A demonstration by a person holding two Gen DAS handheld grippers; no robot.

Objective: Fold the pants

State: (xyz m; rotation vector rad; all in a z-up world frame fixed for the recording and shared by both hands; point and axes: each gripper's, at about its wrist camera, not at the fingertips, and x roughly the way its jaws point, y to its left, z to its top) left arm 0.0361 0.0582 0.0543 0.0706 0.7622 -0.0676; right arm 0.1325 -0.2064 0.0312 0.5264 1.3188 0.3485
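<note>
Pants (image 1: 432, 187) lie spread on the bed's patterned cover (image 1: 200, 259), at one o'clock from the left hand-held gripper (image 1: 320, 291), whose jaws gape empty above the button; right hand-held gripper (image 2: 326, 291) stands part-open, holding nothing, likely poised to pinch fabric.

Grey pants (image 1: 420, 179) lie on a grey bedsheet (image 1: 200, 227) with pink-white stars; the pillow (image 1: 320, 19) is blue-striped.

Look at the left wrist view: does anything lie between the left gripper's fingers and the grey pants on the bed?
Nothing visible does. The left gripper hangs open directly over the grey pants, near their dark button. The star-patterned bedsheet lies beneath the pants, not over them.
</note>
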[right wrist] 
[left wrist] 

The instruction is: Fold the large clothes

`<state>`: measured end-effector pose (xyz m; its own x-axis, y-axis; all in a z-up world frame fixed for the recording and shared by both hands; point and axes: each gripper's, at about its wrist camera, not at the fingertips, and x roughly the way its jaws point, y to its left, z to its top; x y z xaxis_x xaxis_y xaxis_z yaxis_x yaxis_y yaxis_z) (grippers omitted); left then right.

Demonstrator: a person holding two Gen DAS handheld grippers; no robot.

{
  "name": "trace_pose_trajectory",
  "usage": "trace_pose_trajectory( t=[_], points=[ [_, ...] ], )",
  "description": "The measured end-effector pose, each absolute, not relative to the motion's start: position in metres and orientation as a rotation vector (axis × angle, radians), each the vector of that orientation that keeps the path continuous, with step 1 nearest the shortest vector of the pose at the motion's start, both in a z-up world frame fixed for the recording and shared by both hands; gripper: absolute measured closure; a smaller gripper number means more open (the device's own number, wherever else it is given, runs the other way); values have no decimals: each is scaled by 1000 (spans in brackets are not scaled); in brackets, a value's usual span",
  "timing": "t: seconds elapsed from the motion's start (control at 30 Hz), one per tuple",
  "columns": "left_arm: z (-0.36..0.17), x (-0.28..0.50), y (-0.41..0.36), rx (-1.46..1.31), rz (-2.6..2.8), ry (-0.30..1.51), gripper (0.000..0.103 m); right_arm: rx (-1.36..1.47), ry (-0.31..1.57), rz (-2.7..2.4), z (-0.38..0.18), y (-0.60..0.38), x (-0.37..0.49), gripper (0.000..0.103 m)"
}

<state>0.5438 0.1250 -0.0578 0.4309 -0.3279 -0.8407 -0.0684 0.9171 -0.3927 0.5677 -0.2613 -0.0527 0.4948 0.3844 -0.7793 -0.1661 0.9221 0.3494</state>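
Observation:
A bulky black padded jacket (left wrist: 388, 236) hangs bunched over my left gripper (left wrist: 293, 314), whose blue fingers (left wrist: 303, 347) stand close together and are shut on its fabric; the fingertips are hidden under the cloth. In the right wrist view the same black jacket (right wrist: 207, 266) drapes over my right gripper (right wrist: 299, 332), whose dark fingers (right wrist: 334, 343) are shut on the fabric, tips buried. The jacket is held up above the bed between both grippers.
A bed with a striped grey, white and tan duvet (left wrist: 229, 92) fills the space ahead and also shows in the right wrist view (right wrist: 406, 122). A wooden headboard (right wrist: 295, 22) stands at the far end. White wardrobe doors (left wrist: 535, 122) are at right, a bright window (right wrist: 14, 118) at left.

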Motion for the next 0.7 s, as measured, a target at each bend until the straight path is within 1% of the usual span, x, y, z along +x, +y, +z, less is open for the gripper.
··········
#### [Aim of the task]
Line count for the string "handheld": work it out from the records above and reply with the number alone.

#### [Expected output]
2